On 6/17/18 11:58 PM, Neia Neutuladh wrote:
On Sunday, 17 June 2018 at 10:58:29 UTC, Cauterite wrote:
Is there a reason scope(success) needs to set up for exception handling?
Or is this a bug / potential enhancement ?

If you had no exception handling in place, you'd need to duplicate code in the output. For instance:

void foo()
{
   scope(success) writeln("success!");
   if (a) return;
   if (b) return;
   throw new Exception;
}

This would have to be lowered to:

void foo()
{
   if (a) { writeln("success!"); return; }
   if (b) { writeln("success!"); return; }
   throw new Exception;
   writeln("success!");  // maybe omitted with flow analysis
}

Yep, it's a good point. But also not the only way to do this. If you are returning void, just a goto would work:

void foo()
{
   if(a) { goto L1; }
   if(b) { goto L1; }
   throw new Exception;
L1:
   writeln("success1");
}

If you are returning a value, then you can establish a local variable with the return value, and use a goto that way. It's already doing this with "did it succeed", so adding another local variable is pretty trivial.

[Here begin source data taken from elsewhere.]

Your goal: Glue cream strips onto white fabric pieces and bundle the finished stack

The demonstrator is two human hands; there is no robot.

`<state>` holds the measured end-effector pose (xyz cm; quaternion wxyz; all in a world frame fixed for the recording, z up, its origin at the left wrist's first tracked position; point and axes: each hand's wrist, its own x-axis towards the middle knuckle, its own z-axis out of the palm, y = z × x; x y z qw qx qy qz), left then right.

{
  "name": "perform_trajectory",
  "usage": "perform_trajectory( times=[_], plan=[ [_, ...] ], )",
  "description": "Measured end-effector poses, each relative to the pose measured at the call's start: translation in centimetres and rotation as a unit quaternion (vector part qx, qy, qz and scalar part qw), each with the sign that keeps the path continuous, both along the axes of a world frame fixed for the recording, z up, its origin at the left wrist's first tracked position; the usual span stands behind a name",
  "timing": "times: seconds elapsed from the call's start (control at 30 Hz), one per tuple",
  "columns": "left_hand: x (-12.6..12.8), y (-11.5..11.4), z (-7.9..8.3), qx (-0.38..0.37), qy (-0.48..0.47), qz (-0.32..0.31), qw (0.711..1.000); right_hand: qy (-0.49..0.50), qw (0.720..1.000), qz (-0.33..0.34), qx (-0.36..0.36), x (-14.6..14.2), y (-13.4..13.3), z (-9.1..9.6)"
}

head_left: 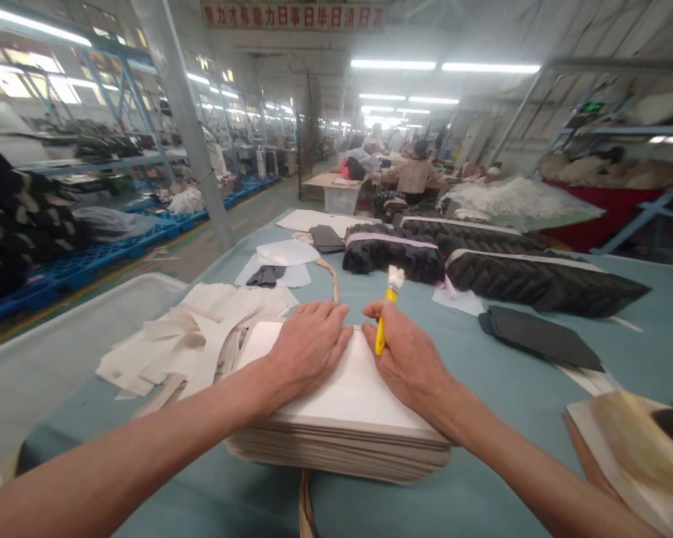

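Observation:
A thick stack of cream fabric pieces with a white sheet on top lies in front of me. My left hand rests flat on the sheet near its far edge, fingers stretched out. My right hand grips a yellow-handled paintbrush with pale bristles pointing up and away. That hand also touches the far right part of the sheet. A tan strap comes out from under the stack at the near side, and a similar strip shows beyond it.
Loose cream fabric pieces lie left of the stack. Tied black fabric bundles and dark flat pieces sit beyond and right. A stained board is at near right. A white bin stands left of the table. A person sits farther back.

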<state>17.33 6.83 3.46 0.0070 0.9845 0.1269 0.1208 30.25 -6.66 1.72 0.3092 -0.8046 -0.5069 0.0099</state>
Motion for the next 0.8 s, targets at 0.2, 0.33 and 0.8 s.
perform_trajectory(
  times=[0.2,0.33,0.8],
  plan=[
    [-0.7,0.4,-1.4,0.001,0.005,0.007,1.0,0.008,1.0,0.006,-0.011,0.1,-0.2,-1.4],
    [-0.6,0.9,-2.5,0.019,-0.03,-0.007,0.999,-0.01,0.999,0.007,-0.031,-0.2,-0.1,-1.1],
    [-1.3,5.7,-5.9,0.094,-0.048,-0.095,0.99,0.045,0.992,0.004,0.119,0.9,-0.5,0.2]
  ],
)
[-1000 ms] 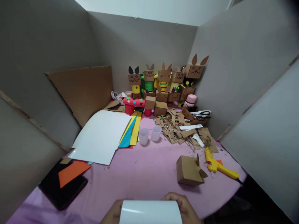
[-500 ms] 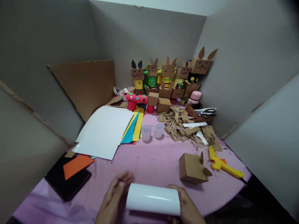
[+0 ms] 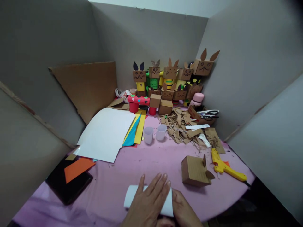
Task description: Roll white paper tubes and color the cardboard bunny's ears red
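Note:
A rolled white paper tube (image 3: 129,196) lies sideways at the near edge of the table. My left hand (image 3: 151,200) rests flat across the top of it, fingers stretched out and slightly spread, hiding the tube's middle. At the tube's right end, my right hand (image 3: 183,206) is closed around the edge, with part of its fingers hidden underneath. Beyond my right hand sits a small cardboard box with two ears (image 3: 195,170). Two whitish plastic cups (image 3: 148,135) stand farther back.
White sheets (image 3: 104,132) and coloured paper (image 3: 139,126) lie left. An orange piece (image 3: 79,168) rests on a black flat object (image 3: 68,189). Cardboard scraps (image 3: 178,124) and a yellow glue gun (image 3: 222,165) are right. Several cardboard animal figures (image 3: 169,74) stand at the back.
My left hand has moved from beside the tube's left end to lie flat on top of it. The tube and my right hand have shifted slightly left.

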A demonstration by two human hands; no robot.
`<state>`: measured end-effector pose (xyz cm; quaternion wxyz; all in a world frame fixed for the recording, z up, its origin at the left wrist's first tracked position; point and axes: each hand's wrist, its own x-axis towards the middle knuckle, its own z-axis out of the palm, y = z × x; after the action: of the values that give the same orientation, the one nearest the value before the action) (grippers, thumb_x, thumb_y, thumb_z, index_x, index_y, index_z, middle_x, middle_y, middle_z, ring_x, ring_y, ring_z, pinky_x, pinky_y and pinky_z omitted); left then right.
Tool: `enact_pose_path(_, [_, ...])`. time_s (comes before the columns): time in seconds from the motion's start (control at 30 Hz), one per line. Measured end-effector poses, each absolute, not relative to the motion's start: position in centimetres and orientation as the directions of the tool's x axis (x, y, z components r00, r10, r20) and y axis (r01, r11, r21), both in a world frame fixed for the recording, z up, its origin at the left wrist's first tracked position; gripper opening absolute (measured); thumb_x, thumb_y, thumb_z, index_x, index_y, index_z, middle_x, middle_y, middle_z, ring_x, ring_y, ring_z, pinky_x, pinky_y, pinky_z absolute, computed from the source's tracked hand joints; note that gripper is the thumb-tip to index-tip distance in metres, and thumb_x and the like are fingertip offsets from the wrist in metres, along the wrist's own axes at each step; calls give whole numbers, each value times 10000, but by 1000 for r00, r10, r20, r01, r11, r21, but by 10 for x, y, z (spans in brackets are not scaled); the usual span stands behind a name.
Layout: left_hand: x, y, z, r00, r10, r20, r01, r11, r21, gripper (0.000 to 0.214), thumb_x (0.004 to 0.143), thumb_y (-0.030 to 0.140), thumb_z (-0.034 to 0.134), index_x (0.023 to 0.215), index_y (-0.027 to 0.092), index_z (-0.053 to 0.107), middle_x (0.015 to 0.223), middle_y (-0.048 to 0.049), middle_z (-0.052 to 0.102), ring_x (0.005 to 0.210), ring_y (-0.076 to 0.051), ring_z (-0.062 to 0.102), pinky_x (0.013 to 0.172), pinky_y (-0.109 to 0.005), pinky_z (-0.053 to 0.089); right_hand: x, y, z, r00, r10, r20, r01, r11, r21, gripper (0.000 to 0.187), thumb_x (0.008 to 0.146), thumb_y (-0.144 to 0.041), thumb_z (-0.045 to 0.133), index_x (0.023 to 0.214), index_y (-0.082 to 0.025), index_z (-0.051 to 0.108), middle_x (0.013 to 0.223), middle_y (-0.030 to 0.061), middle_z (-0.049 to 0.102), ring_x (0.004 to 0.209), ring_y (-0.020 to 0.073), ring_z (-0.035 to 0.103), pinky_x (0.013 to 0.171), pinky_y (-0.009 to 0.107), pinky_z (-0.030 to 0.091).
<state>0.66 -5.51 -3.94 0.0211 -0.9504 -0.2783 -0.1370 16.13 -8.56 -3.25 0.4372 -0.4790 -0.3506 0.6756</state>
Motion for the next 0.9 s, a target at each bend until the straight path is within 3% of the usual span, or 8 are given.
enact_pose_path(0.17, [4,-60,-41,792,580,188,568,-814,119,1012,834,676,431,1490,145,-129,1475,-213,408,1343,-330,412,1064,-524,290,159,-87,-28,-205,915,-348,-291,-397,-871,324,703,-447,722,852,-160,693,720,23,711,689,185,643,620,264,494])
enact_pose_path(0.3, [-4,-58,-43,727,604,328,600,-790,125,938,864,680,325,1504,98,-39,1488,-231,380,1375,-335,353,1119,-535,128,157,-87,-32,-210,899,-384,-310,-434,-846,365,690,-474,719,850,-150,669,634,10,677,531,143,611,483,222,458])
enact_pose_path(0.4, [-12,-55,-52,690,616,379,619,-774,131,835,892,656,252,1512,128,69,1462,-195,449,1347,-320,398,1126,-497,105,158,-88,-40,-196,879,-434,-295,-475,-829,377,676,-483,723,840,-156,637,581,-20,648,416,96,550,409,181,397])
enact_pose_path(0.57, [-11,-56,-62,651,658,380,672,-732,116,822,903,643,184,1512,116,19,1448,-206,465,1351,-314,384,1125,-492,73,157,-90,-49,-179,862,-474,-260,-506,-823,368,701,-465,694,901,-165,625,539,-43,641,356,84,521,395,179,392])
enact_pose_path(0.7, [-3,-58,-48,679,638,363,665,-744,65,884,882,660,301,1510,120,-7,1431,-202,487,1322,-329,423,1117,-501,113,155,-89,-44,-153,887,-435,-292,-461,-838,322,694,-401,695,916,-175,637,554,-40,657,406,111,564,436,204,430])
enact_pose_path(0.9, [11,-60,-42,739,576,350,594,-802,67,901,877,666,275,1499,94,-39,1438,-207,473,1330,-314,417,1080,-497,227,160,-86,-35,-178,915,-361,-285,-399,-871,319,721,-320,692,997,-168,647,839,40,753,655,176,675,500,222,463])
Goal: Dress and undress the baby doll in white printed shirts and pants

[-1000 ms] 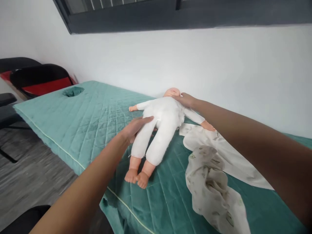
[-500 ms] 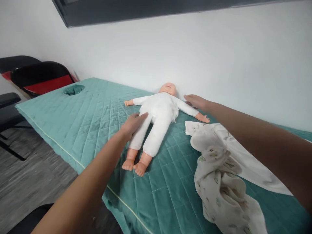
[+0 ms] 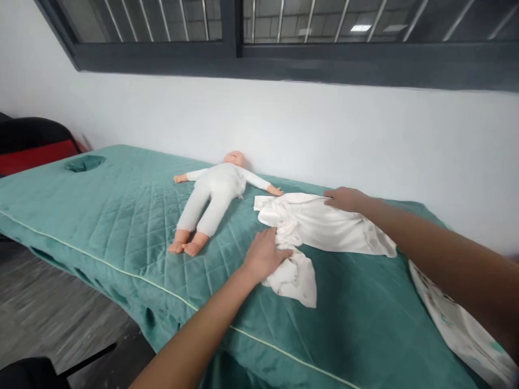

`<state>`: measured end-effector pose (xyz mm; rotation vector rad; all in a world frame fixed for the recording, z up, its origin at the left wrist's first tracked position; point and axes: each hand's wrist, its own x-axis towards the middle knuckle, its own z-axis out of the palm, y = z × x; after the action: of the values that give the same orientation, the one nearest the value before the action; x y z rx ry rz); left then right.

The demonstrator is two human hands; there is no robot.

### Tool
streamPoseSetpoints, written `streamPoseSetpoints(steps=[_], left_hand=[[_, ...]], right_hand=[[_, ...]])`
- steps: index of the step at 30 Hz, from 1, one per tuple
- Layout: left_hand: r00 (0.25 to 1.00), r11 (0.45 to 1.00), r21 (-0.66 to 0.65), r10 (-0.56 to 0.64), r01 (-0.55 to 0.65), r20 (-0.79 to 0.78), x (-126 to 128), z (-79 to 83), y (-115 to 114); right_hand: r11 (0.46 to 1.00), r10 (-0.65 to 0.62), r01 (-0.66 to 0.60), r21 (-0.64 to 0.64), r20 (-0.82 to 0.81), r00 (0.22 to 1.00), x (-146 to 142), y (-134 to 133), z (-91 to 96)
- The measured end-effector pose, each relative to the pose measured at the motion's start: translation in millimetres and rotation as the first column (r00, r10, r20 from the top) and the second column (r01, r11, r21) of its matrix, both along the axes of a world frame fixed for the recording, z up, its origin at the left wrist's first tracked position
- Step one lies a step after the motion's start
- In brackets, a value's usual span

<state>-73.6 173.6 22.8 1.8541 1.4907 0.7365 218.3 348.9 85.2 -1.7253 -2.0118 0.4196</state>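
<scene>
A baby doll (image 3: 221, 181) with a white cloth body lies on its back, arms spread and feet towards me. Right of it lies a white baby garment (image 3: 336, 232), partly spread, with a crumpled, faintly patterned part (image 3: 294, 278) nearer to me. My left hand (image 3: 263, 256) is closed on this crumpled part, its thumb showing on top. Farther back, my right hand (image 3: 346, 199) pinches the upper edge of the garment. The fingertips of both hands are partly hidden by cloth.
A green quilted cover (image 3: 133, 216) lies over the bed, which has a round face hole (image 3: 85, 163) at its left end. A patterned cloth (image 3: 462, 324) lies at the right under my forearm. Behind are a white wall (image 3: 284, 129) and barred window; chairs (image 3: 36, 143) stand left.
Both hands have moved right from beside the doll to the garment and taken hold of it. The garment's patterned part has shifted and bunched up. My view has swung right and up.
</scene>
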Motion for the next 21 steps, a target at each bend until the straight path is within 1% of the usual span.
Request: streamPoseSetpoints(steps=[1,3,5,7,10,12,14,16,18,20,21], left_hand=[[0.999,1.000,-0.012,-0.025,0.025,0.036,7,1.4,-1],[0.989,0.995,0.002,-0.102,0.102,0.108,19,11.1,-3],[0.974,0.982,0.077,-0.180,0.171,0.136,32,26.2,-7],[0.964,0.959,0.188,-0.238,0.214,0.116,47,41.2,-13],[0.953,0.886,0.386,-0.300,0.259,0.048,75,54.6,-19],[0.952,0.825,0.502,-0.307,0.259,0.014,93,56.8,-19],[0.960,0.777,0.577,-0.277,0.251,-0.044,109,56.7,-17],[0.966,0.749,0.611,-0.217,0.257,-0.140,121,57.3,-16],[0.950,0.734,0.607,-0.186,0.304,-0.251,127,60.4,-16],[0.916,0.739,0.564,-0.188,0.369,-0.353,129,67.0,-18],[0.900,0.745,0.542,-0.181,0.389,-0.398,128,71.6,-20]], right_hand=[[1.000,0.013,-0.012,-0.018,0.059,0.998,2,-9,5.4],[0.998,0.063,-0.060,-0.023,0.200,0.978,4,-32,17.9],[0.986,0.153,-0.166,-0.001,0.396,0.906,4,-58,32.4],[0.966,0.214,-0.256,0.025,0.475,0.854,4,-88,47.2],[0.919,0.330,-0.390,0.053,0.437,0.837,8,-133,65.4],[0.874,0.426,-0.483,0.046,0.404,0.809,13,-158,73.0],[0.831,0.506,-0.556,0.032,0.371,0.778,20,-179,77.0],[0.806,0.551,-0.591,0.015,0.342,0.761,27,-197,78.3],[0.801,0.567,-0.599,-0.002,0.325,0.757,37,-213,77.8],[0.819,0.548,-0.574,-0.019,0.324,0.771,47,-226,75.8],[0.844,0.513,-0.536,-0.019,0.324,0.795,53,-232,74.4]])
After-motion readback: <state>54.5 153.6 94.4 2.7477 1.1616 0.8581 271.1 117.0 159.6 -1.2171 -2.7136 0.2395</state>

Bottom line is, the compiler understands flow control and can insert structures like this without a huge impact.

I also think it's possible for the compiler to detect that a try/catch clause is trivially omitted if we do it in the right way.


Now imagine there were 20 places you return from the function early. Now imagine this is in a loop body, where you can leave it via goto, break, continue, return, or end-of-block. And wrapped in several if statements.

These are all pretty easy to deal with. After all, they are essentially glorified gotos.


You generate smaller code with the exception handling system. The compiler only has to pay attention to scope guards in the code that handles it directly, instead of at every flow control statement. Add to that the fact that -betterC is pretty recent and scope guards are more than ten years old, and you get this hole in the compiler.